E le maschere? Una volta la maschera era rigenerante. La stracciona si poteva immedesimare in regina, l’idiota poteva nobilitarsi vestendo diverso e camuffando il volto. Poteva sorgere e sorgeva un linguaggio carnevalesco, dissacrante, buffonesco, produttivo di comico con effetti variegati e deformati. Ci si liberava. Ma adesso basta un qualunque “Gay pride”, senza obbligo di stagione, per fare gioco, per trasformarsi e parodiare il maschio in femmina la femmina in maschio. Eppoi si va così anche nei salotti televisivi e la parodia ha preso il posto del discorso razionale. Non parliamo poi dell’uso del cibo. Basterebbe rileggersi il francese Rabelais dove il contrasto carnevale-quaresima si incentra tutto sull’ingestione pantagruelica di cibi, ecatombe di volatili, stragi di galli, spiedi di maiali e daini e cinghiali.
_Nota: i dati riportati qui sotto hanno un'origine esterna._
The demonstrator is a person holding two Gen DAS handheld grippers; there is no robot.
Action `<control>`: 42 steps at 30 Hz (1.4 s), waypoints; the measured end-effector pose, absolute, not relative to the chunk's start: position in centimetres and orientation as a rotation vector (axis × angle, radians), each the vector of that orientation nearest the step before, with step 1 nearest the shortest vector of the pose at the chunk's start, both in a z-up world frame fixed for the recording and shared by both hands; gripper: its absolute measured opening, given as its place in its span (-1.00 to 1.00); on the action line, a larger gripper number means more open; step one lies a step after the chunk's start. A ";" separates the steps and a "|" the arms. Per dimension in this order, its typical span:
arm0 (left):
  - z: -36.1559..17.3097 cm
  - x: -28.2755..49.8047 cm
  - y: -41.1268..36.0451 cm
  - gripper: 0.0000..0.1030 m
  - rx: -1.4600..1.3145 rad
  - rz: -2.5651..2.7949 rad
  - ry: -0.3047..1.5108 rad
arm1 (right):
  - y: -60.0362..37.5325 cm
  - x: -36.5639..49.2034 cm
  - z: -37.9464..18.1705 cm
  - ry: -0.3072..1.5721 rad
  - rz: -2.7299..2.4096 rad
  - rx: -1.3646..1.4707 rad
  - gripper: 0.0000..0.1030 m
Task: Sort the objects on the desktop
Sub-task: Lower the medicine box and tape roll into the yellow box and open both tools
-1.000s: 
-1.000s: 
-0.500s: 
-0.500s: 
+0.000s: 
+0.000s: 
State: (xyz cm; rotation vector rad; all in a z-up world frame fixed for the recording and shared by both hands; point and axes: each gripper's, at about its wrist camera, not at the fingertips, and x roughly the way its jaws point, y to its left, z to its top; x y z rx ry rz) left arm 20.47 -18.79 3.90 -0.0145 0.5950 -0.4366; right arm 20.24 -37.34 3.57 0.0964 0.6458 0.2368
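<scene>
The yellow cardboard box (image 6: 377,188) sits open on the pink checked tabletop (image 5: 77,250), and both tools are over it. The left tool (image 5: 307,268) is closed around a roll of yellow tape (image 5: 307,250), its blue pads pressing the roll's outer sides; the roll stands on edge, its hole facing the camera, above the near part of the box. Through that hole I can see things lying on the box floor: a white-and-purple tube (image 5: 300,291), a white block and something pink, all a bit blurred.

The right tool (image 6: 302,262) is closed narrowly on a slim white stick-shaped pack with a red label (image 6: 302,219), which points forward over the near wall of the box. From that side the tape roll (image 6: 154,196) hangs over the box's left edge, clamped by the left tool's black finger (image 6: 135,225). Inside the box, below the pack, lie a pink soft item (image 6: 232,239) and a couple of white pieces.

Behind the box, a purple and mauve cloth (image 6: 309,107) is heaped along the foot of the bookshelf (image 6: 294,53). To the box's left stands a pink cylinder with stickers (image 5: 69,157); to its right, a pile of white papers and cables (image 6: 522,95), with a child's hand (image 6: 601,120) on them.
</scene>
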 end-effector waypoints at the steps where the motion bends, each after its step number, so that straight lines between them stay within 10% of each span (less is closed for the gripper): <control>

Ora semmai fa la moda il vegano. E l’imbriacature leggendarie alle quali accennava Pietro Aretino vengono sostituite, nelle discoteche e fuori, dai ragazzi indisciplinati avvezzi al “Gin tonic” o alla birra analcolica.
Eppure si continua a festeggiare il carnevale. Evidentemente la società quotidiana non dà, come non dette mai, piaceri e doni. Si continua nelle guerre sanguinose, nello spadroneggiare dei potenti (ora finanzieri), nelle di visioni feroci tra popoli e razze. Il carnevale, certo, non risolve né risolse mai i contrasti. Però ancora oggi la gente ha bisogno e cerca momenti di spensierata felicità. È un peccato? È una fantasia malata? Ciò che i nostri avi cercarono nel carnevale non deve andare perduto: la pazzia carnevalesca dev’essere il grande sfogo salutare che, come ben scrive Camporesi, reintegri l’equilibrio fisiologico: ci faccia da terapia come un incandescente sogno.